Hydraulic pumps are commonly used for many purposes and in many different applications. Vehicles, such as, for example, highway trucks and off-highway work machines, commonly include hydraulic pumps that are driven by an engine in the vehicle to generate a flow of pressurized fluid. The pressurized fluid may be used for any of a number of purposes during the operation of the vehicle. A highway truck, for example, may use pressurized fluid to operate a fuel injection system or a braking system. A work machine, for example, may use pressurized fluid to propel the machine around a work site or to move a work implement.
A hydraulic pump typically includes a pumping element that applies work to an operating fluid to increase the pressure of the fluid. In one type of hydraulic pump, the pumping element includes a series of piston that are disposed in cylinders. The pistons are driven through a reciprocal movement within the cylinders to compress the operating fluid. The pumping element may be fixed displacement, where the stroke length of the pistons is constant. Alternatively, the pumping element may be variable displacement, where the stroke length of the pistons may be varied.
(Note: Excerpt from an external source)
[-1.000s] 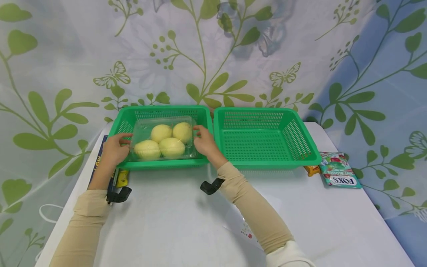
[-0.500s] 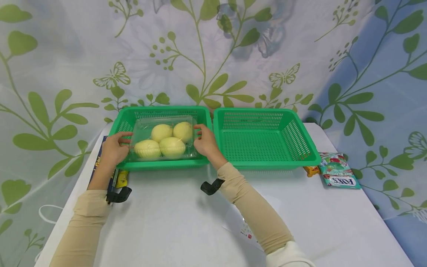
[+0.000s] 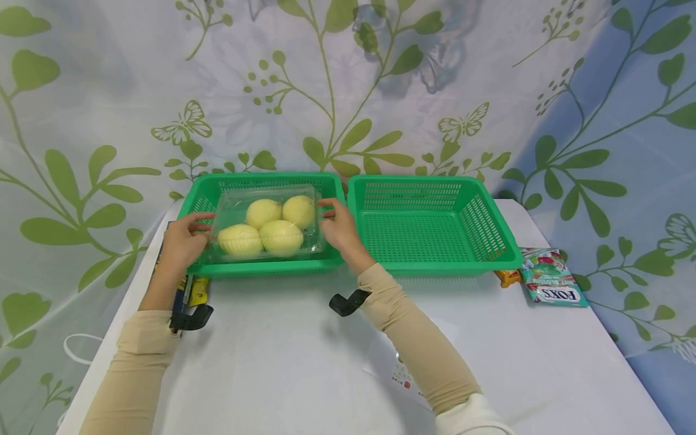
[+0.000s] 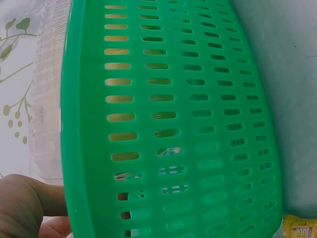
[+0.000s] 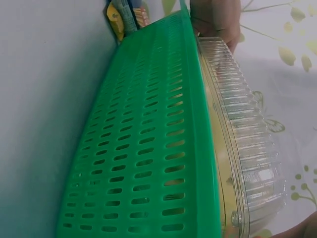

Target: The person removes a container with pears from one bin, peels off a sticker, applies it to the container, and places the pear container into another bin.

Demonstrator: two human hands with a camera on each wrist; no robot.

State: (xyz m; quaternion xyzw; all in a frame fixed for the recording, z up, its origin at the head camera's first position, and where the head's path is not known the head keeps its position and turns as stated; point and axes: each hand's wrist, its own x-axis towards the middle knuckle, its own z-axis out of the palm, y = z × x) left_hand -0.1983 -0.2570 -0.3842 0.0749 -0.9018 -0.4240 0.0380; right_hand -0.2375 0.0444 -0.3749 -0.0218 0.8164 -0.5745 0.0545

As shown in U.S. Pat. No. 6,035,828 to Anderson et al., a fixed displacement pump may include a metering device that allows the output flow rate of the pump to be varied. In the described system, the metering device includes a series of metering sleeves that are disposed around a series of pistons. The metering sleeves are configured to selectively block a passageway that provides a fluid connection with a compression chamber in the cylinder. When the passageway is open, operating fluid may flow from the compression chamber through the passageway to thereby prevent pressurization of the operating fluid during the compression stroke of the piston. The rate at which the pump generates pressurized fluid may be controlled by varying the position of the metering sleeves. The rate of pressurized fluid generation may be increased by covering the passageway for a greater portion of the compression stroke. The rate of pressurized fluid generation may be decreased by leaving the passageway open for a greater portion of the compression stroke.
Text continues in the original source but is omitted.